Stored records:
______
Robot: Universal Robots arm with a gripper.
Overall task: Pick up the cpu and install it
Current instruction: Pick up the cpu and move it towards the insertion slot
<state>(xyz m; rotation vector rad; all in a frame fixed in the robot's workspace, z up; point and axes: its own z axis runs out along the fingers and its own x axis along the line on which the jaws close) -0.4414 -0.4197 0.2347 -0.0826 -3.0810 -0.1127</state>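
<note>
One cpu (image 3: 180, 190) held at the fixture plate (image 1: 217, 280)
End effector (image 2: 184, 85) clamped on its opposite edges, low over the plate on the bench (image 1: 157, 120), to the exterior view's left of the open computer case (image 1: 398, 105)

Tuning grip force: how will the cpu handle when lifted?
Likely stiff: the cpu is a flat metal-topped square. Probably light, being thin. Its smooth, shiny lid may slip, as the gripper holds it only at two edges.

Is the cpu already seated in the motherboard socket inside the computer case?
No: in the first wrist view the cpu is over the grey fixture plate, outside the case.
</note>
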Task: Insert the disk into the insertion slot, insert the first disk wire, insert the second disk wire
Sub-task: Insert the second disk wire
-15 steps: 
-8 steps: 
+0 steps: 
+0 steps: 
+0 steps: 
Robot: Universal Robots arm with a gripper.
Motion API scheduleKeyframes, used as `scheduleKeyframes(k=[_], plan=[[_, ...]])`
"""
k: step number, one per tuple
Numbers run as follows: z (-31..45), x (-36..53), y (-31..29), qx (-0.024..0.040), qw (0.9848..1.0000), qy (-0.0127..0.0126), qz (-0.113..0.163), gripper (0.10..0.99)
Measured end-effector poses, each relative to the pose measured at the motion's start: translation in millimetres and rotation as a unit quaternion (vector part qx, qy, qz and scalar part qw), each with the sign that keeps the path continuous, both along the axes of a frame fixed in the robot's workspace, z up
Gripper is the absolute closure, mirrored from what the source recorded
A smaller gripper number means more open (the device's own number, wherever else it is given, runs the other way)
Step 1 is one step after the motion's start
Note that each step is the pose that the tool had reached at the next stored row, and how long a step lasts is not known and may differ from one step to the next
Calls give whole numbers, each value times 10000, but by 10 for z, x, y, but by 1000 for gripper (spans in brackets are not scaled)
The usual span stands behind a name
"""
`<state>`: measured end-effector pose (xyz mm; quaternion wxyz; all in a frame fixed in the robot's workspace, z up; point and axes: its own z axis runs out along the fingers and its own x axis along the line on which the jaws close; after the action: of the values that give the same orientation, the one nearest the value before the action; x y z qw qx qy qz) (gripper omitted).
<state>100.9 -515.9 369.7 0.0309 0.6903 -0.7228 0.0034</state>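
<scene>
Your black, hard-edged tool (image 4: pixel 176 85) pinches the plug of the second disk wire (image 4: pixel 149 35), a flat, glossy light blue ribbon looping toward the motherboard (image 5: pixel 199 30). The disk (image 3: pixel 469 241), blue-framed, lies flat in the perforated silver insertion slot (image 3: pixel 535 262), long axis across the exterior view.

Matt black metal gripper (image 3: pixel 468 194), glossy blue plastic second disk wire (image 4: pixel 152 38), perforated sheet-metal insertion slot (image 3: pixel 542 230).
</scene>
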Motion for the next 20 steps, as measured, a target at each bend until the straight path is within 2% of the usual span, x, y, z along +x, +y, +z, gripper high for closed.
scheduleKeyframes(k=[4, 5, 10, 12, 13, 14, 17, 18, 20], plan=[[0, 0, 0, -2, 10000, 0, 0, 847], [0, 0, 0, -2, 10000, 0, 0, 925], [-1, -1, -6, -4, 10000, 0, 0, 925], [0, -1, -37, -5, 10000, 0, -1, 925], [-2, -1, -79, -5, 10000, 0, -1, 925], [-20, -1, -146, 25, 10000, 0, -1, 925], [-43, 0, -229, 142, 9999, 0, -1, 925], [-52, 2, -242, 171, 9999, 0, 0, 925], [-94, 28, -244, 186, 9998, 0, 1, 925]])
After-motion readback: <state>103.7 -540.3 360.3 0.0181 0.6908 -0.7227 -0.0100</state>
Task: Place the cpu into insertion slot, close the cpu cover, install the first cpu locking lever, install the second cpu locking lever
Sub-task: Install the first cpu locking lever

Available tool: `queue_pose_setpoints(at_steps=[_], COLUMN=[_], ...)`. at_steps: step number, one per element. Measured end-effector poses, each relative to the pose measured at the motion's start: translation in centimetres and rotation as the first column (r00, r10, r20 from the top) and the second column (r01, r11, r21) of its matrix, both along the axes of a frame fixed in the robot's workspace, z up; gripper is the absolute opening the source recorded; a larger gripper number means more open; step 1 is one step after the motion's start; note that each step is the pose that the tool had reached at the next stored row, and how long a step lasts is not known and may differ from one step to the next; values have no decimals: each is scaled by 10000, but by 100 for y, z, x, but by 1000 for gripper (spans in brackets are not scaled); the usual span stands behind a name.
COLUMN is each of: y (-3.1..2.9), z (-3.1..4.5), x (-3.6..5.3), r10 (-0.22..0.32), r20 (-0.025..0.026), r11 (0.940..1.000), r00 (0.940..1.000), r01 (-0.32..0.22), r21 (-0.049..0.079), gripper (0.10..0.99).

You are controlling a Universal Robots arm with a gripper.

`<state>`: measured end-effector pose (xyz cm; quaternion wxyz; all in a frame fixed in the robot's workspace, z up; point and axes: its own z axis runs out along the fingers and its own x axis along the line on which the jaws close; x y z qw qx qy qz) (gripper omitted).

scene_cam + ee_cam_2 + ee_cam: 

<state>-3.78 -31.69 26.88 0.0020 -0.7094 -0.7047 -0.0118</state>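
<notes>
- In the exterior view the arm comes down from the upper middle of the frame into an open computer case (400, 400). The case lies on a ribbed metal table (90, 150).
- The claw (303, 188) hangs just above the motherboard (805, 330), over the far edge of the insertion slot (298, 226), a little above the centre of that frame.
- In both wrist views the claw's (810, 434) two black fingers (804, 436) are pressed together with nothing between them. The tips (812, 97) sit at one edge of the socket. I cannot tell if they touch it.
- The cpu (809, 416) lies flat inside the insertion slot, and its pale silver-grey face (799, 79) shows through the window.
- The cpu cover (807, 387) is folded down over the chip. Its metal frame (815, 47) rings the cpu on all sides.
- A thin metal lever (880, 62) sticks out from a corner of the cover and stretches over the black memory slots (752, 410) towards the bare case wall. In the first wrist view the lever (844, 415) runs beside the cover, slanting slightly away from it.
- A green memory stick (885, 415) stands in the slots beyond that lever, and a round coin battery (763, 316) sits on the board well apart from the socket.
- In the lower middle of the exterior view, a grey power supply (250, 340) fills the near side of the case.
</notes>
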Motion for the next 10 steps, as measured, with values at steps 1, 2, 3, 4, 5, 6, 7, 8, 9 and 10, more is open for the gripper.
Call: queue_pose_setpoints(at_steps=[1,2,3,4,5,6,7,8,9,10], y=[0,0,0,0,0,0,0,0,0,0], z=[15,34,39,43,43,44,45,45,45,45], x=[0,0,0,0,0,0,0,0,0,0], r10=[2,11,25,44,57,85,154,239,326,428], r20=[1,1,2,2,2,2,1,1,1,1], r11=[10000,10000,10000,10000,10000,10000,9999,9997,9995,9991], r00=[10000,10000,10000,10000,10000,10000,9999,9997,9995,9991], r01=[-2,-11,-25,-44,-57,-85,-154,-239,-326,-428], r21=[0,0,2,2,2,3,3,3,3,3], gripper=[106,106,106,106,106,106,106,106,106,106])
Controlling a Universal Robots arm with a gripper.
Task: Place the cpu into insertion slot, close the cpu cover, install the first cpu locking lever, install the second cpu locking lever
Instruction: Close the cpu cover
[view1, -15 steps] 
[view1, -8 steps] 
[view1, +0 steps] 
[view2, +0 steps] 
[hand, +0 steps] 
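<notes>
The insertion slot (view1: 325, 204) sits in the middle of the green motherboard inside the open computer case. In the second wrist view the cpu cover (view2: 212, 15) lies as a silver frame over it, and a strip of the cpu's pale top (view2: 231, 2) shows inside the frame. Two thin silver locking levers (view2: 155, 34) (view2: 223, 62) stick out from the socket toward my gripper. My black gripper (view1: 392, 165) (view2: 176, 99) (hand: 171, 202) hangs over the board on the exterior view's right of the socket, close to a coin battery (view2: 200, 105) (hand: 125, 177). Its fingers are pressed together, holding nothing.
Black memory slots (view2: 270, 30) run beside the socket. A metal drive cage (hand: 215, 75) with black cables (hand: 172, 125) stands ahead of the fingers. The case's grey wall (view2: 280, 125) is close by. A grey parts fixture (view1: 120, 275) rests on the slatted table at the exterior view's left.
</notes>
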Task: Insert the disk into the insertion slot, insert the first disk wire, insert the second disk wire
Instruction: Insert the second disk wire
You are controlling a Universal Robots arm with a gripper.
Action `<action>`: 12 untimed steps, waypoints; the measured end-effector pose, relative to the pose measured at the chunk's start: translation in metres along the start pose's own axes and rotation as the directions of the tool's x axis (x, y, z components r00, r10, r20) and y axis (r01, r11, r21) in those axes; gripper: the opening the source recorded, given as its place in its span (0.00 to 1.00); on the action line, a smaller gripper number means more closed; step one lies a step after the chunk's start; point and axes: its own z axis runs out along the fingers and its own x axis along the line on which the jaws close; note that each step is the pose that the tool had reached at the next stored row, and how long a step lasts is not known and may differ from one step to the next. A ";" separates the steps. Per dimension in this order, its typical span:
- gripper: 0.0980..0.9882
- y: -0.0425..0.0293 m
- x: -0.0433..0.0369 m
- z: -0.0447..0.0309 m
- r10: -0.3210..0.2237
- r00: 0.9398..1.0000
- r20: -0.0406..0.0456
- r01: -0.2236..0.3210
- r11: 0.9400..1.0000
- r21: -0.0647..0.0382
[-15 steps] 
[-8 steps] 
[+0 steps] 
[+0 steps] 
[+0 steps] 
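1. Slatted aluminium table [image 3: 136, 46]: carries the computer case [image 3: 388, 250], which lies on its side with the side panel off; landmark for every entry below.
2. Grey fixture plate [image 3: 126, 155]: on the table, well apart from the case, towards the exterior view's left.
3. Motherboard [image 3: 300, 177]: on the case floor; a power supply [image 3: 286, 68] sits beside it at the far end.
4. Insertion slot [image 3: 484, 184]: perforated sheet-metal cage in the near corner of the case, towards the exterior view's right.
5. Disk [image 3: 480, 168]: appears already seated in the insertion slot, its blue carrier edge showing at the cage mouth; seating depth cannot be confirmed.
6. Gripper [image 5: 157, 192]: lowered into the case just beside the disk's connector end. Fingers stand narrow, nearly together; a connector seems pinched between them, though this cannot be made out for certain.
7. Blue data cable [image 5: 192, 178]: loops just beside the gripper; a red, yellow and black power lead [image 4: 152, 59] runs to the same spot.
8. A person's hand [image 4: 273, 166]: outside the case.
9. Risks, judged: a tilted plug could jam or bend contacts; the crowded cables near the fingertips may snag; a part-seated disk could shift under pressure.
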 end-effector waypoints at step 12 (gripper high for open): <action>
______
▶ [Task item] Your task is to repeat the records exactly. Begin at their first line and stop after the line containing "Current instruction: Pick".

▶ [Response area]
Robot: Universal Robots arm with a gripper.
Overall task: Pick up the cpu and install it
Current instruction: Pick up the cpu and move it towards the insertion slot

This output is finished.